For all the opinions collected by the paper, such as, it’s better to marry earlier so there’s less of a risk for problems having children, or it’s better to marry later when you “know yourself” USA Today misses some really obvious issues that cast a shadow on the research. First, what is the definition of “better”? There are many couples living together that are not married, and while they have not officially tied the knot, they may live happier lives than some married couples, where one spouse sleeps on the couch. So one way to try and answer the question is to look at divorce rates.

One fact that USA Today neglected to mention is that divorce rates went up from 1960 to 1980, and then experienced an overall decline from then until now. Was this a result  of all those who married young in 1960 coming to their senses? Or was this the result of tumultuous social change in the United States? n other words, are the divorce rates higher if you marry earlier or later? Again, the question and its answer are loaded with confounders.

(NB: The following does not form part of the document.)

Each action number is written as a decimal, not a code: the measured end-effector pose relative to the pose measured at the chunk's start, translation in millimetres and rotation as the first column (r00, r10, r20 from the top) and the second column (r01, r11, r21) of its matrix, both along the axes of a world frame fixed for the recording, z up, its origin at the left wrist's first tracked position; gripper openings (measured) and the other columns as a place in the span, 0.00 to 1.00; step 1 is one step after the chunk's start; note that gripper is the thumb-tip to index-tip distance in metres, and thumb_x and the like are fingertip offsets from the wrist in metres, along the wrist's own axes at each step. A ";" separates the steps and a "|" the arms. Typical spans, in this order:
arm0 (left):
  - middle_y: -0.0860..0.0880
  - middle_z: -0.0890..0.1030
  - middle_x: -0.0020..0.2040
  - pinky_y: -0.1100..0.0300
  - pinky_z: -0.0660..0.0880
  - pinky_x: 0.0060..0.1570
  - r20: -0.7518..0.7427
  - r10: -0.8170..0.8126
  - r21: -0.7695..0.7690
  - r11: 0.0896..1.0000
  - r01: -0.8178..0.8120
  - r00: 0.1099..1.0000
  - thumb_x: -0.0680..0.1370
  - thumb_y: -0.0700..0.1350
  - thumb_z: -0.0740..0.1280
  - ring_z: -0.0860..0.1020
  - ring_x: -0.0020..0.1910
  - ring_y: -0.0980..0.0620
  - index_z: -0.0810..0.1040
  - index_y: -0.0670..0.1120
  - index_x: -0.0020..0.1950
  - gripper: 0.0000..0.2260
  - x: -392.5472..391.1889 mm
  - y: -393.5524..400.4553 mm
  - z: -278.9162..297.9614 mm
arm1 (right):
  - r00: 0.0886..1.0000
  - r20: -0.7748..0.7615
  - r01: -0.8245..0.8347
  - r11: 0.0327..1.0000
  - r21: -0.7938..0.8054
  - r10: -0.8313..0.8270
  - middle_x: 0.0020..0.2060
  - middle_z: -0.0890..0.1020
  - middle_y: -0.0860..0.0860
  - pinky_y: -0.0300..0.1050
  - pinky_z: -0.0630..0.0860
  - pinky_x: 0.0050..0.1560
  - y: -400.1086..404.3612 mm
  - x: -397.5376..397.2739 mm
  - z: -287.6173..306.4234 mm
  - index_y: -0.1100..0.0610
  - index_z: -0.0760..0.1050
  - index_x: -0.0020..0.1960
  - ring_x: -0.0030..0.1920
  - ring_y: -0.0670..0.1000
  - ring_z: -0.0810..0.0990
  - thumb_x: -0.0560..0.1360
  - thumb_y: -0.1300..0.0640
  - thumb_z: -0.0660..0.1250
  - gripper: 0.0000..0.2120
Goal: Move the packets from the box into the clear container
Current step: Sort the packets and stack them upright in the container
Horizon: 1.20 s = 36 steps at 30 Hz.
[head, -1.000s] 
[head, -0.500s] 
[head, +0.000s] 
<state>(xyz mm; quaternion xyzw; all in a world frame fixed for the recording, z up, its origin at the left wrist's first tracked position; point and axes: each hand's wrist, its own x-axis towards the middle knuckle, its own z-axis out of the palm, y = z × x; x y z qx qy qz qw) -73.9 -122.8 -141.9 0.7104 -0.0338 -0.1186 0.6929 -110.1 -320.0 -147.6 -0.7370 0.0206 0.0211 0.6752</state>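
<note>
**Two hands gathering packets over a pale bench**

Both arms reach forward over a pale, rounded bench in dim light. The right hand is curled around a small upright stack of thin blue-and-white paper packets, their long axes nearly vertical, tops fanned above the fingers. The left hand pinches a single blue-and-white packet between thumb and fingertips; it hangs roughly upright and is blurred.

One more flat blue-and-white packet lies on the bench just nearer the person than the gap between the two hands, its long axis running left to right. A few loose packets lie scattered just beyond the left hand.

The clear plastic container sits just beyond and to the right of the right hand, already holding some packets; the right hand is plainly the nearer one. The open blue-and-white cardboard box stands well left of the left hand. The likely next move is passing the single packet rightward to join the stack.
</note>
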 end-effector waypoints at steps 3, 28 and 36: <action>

In fact, the divorce rate is lower among older people who get married – but it’s also lower for more educated people, and these people are more likely to get married later. So which is the cause (if either) of the reduced divorce rate, later marriage or education? Instead of recommending people to marry later to ensure a successful marriage, should we recommend, instead, that they get more college credits?

And then there’s money: Greater economic security is also correlated with less divorce – but those searching for economic security also tend to marry later.

Some people also point to the advantage of living together first and “testing out” whether the union is good before involving the legal status of marriage and possibly divorce; others point to the notion that such a “test” is simply marriage without commitment, one that will more likely end in divorce.

USA Today’s confusion between causation and correlation is encapsulated in the lines:

“It's well documented that those who marry before age 20 are two to three times more likely to divorce, researchers say. But studies are still trying to determine whether marrying at certain ages may improve relationships and help marriages survive.”

While marrying before 20 is generally rejected as an “ideal” norm, is there really an age that will “help” marriages survive? Or are there other, more dominant factors that play a role, and eclipse the difference between marrying at 23 and marrying at 31? It’s too bad that USA Today didn’t ask the various sociologists and psychologists it interviewed about whether divorce would decline if income improved, if people had more college education, or if people dated for a specified period of time first. Of the many, many factors that impact the success of a marriage, age is at best a rough correlate with the real deal. And it’s almost impossible to decipher whether certain ages could improve relationships, or whether we can “help marriages survive” by addressing other, underlying problems with marriages that fail.  But getting married because it’s the “ideal time” is a disaster in the making.

One of the reasons that research is so difficult in this field is that those who get married at 20 are not the same as those who get married at 30, even after controlling for obvious confounding factors like education level. One of the quoted researchers on the issue (Norval Glenn of the University of Texas-Austin) claimed to have found that those who marry in their early 20s are happier and more satisfied with their partners than those in their 30s. But it could be that those in their 30s are pickier people -- which is why they didn’t marry in their 20s to begin with.

While these chicken and egg questions might plague us for many swings in the marriage curve to come, we can only point to the most obvious aspect of marriage: the spouse. Finding the right person with whom to get married may be more important than anything else. And for that, notions of the “ideal age” have to be cast into the winds of chance.